Public funding of investigations into LENR?

  • I think you have only a flimsy idea of what the wotd 'logic' means'. As for 'calling you names' not at all. You are hopefully not dumb, but your ideas are.

    No offense taken. I understand the debate on topics like these can become heated at times. Given my degree and my current job, I have enough understanding of technical topics to analyze them.

  • LINR, your degree and job are irrelevant. As has been explained here many times, if you have not read hundreds of LENR papers or, better yet, performed LENR experiments yourself, then you are not entitled to express negative thoughts about the topic. If you HAVE read hundreds of papers and express negative thoughts, then you are a crackpot. On the other hand, there are no requirements for being positive about the topic, so consider doing that instead.

  • As has been explained here many times, if you have not read hundreds of LENR papers or, better yet, performed LENR experiments yourself, then you are not entitled to express negative thoughts about the topic.

    No one says that.


    You have to read a dozen papers, I think. Not hundreds. If you have not performed experiments at all, or you have no idea what LENR experiments are like, and what instruments are used, then you are not entitled to any opinion, positive or negative.

    If you HAVE read hundreds of papers and express negative thoughts, then you are a crackpot.

    I know only four people who read many papers yet who expressed negative opinions. No doubt there are others, but I only know four of them. Three are crackpots. Shanahan, for example, claims that a hot object is "not a heater" and a hand-held object that remains hot for a week is "not being heated." In other words, he does not believe in the Second Law of Thermodynamics. Huizenga was the fourth person. He was not a crackpot, but I do not think he understood the scientific method, as Beaudette pointed out, and I explained, as follows:



    The books by F. Close and J. Huizenga are mainly devoted to proving that cold fusion violates theory and is therefore impossible. Huizenga, who was the head of the DoE ERAB panel that dismissed cold fusion in 1989, concluded his book with a 6-point summation. Point number six states that we know a priori that all positive cold fusion excess heat results must be wrong:


    "Furthermore, if the claimed excess heat exceeds that possible by other conventional processes (chemical, mechanical, etc.), one must conclude that an error has been made in measuring the excess heat."

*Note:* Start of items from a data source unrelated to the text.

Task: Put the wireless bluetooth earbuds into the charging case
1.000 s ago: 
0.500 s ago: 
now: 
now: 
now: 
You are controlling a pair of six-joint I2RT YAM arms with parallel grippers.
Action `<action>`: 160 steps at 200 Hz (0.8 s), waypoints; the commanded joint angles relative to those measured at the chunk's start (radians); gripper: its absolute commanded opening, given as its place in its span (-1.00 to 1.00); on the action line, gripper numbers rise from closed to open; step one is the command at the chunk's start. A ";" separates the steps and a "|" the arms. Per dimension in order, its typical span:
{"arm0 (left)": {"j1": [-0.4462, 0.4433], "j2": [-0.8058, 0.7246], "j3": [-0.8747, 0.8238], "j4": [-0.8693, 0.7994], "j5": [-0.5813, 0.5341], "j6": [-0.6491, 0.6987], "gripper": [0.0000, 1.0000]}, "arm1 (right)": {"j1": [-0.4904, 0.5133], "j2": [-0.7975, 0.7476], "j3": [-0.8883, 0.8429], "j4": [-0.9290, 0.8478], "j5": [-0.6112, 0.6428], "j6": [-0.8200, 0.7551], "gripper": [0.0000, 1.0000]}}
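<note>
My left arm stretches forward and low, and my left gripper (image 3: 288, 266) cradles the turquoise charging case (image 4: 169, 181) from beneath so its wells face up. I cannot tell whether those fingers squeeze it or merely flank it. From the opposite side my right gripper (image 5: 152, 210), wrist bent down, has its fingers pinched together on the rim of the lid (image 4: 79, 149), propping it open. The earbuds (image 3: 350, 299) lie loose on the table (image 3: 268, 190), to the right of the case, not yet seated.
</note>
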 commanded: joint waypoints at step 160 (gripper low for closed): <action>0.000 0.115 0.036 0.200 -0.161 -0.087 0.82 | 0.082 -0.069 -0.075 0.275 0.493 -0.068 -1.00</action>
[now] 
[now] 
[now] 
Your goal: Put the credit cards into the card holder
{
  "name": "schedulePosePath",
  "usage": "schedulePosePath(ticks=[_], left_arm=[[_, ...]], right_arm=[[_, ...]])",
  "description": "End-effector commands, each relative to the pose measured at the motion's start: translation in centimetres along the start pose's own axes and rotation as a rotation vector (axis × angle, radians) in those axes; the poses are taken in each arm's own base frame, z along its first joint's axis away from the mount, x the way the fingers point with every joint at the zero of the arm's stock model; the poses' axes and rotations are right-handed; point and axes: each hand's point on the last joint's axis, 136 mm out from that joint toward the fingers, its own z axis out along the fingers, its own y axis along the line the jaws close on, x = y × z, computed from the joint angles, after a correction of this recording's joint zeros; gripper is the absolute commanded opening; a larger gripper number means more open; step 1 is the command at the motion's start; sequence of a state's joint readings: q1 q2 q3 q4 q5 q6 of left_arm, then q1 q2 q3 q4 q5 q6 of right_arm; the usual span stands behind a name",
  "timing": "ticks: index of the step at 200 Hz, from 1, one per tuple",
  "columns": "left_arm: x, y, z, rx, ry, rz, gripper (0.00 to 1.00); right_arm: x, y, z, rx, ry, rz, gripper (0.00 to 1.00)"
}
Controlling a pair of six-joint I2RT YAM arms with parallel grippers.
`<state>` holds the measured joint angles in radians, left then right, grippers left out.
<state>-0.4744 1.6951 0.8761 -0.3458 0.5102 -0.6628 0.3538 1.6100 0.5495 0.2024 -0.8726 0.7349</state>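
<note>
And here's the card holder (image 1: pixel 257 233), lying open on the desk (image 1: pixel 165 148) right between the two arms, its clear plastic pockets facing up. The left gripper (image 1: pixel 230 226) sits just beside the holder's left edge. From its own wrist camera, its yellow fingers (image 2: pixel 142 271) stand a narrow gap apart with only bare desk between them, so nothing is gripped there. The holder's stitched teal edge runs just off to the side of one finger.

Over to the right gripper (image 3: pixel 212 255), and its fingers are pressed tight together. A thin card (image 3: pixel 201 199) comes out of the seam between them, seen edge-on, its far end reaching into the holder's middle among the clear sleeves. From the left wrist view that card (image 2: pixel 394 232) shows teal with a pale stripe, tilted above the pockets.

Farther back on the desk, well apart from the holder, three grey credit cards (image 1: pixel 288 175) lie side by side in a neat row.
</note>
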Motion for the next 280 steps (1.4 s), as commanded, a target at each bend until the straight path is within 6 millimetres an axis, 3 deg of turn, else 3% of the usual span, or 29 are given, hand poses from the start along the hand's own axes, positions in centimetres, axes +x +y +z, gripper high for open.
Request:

    Cold Fusion researchers feel that they subscribe to the traditional view, that experiments are the standard by which all claims must be judged. They believe this is fundamental to the scientific method. When a phenomenon has been replicated many times at a high signal to noise ratio, that proves it does exist, and if theory predicts it cannot exist, the theory must be wrong.

  • Jed, perhaps we are descending into a semantics argument. The notion of being "entitled" to an opinion is dubious at best. Perhaps what you are really discussing is the value of someone's opinion. In the epistemological morass we find ourselves in these days, everybody has an opinion (and generally a strong one) about nearly everything and in very few cases is that opinion based on sound evidence, careful research, or critical thinking. And we're not just talking about cold fusion. I will grant you that there is little value in an opinion about cold fusion if you don't know anything about it, but you are still entitled to have that opinion, worthless or not.

  • Talk your government into investing $5-10 million in LENR in a pass/fail, up/down experiment with a set goal of say a COP of 1.5 in terms of electricity to heat energy.

    There are two problems with this:


    1. The experimental literature on cold fusion is already convincing. Anyone who is not convinced by it will not be convinced by additional experiments.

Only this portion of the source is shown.